Section of Endocrine Surgery, Department of Surgery, University of Wisconsin, Madison, WI, USA.
Ann Surg Oncol. 2011 Aug;18(8):2240-4. doi: 10.1245/s10434-011-1579-5. Epub 2011 Feb 8.
Exposure to therapeutic radiation, whether used to treat lymphoma, breast cancer, or benign conditions, such as acne, is thought to cause an increased risk for thyroid and/or parathyroid neoplasia. We therefore investigated whether patients with a history of head/neck irradiation and hyperparathyroidism (HPT) had a higher incidence of multigland disease.
Between November 2000 and May 2010, 1,428 patients with HPT underwent parathyroidectomy at our institution. Of these cases, 39 patients (2.7%) had a history of radiation exposure (RADRX). These 39 cases were compared with the 1,389 cases without prior exposure (NO RAD RX).

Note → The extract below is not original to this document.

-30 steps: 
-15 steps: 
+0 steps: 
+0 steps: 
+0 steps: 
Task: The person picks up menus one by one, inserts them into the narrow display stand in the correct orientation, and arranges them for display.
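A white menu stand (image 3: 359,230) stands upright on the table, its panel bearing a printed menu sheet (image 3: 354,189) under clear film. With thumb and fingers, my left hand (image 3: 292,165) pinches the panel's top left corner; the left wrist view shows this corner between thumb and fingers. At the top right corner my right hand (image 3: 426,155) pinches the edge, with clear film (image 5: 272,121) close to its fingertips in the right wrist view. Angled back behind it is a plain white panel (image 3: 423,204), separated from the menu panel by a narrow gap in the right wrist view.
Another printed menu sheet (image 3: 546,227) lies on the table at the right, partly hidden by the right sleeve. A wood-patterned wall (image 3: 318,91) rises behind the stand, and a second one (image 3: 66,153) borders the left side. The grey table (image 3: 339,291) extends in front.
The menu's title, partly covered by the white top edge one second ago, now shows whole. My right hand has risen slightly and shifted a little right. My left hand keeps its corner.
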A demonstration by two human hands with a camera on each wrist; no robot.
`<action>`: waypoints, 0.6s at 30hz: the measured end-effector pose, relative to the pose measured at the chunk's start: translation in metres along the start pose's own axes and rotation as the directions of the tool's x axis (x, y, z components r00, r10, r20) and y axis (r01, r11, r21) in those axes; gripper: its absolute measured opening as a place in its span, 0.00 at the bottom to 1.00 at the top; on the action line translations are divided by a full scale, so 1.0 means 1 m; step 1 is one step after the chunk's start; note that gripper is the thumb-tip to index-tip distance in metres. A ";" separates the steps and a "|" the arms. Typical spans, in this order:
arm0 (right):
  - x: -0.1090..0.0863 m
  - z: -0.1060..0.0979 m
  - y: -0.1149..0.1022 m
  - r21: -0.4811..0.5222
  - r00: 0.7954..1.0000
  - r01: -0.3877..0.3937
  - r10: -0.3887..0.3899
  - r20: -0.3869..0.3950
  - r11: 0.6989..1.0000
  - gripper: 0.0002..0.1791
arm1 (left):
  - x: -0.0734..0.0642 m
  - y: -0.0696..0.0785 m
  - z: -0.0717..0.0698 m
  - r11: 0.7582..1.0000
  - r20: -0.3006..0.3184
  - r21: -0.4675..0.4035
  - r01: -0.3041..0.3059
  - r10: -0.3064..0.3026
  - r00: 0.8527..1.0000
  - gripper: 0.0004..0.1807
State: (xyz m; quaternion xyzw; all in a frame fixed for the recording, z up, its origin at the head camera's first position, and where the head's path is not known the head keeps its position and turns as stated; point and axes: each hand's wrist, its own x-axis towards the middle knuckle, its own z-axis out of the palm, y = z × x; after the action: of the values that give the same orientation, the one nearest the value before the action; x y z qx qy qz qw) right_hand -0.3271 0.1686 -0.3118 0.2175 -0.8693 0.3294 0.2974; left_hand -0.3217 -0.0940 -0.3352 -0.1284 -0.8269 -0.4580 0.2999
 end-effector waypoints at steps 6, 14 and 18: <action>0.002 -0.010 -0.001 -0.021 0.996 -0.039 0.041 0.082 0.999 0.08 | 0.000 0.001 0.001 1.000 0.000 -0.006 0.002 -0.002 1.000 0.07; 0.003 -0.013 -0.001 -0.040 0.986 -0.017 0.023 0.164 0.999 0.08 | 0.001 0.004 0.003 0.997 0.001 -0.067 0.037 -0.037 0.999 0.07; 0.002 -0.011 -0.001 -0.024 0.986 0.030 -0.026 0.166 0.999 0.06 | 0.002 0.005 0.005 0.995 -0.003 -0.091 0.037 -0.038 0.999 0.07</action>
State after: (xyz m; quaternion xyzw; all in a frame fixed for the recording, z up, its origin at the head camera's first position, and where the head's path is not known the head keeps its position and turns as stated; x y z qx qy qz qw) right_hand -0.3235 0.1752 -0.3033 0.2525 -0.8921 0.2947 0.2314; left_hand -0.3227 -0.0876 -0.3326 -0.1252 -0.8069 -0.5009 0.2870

There were no significant differences in gender or age between the two groups. Whereas most laboratory values were similar, preoperative parathyroid hormone levels were higher in the NO RADRX patients (174 ± 7 vs. 106 ± 8 pg/ml; P < 0.001). Interestingly, the resected parathyroid glands were significantly smaller in the RADRX group compared with the NO RADRX group (511 ± 70 vs. 790 ± 37 mg; P = 0.001). No differences were noted in the recurrence rate (P = 0.392). Contrary to common belief, RADRX patients did not have a significantly higher incidence of multigland disease (P = 0.774). Of the 39 RADRX patients, 12 (31%) had multigland disease, whereas 398 of the 1,389 (28%) NO RADRX patients had multigland disease.
Surgical outcomes are excellent in patients with a previous history of radiation and HPT who undergo parathyroidectomy. Previous radiation exposure does not appear to increase the likelihood of multigland disease in patients with HPT.
无论是用于治疗淋巴瘤、乳腺癌还是痤疮等良性疾病的治疗性辐射暴露,都会增加甲状腺和/或甲状旁腺肿瘤的风险。因此,我们研究了既往有头颈部放疗史和甲状旁腺功能亢进症(HPT)的患者是否有多发性腺体疾病的发病率更高。
在 2000 年 11 月至 2010 年 5 月期间,我们医院有 1428 例 HPT 患者接受甲状旁腺切除术。在这些病例中,有 39 例(2.7%)有辐射暴露史(RADRX)。将这 39 例病例与 1389 例无既往暴露史(NO RAD RX)的病例进行比较。
两组之间在性别或年龄方面没有显著差异。虽然大多数实验室值相似,但 NO RAD RX 患者的术前甲状旁腺激素水平更高(174±7 对 106±8 pg/ml;P<0.001)。有趣的是,与 NO RAD RX 组相比,RADRX 组切除的甲状旁腺组织明显更小(511±70 对 790±37 mg;P=0.001)。两组之间的复发率没有差异(P=0.392)。与普遍的观点相反,RADRX 患者的多发病灶发生率并没有明显更高(P=0.774)。在 39 例 RADRX 患者中,有 12 例(31%)有多发性腺体疾病,而在 1389 例 NO RAD RX 患者中有 398 例(28%)有多发性腺体疾病。
既往有辐射和 HPT 病史的患者接受甲状旁腺切除术的手术结果非常好。既往的辐射暴露似乎不会增加 HPT 患者多发病灶的可能性。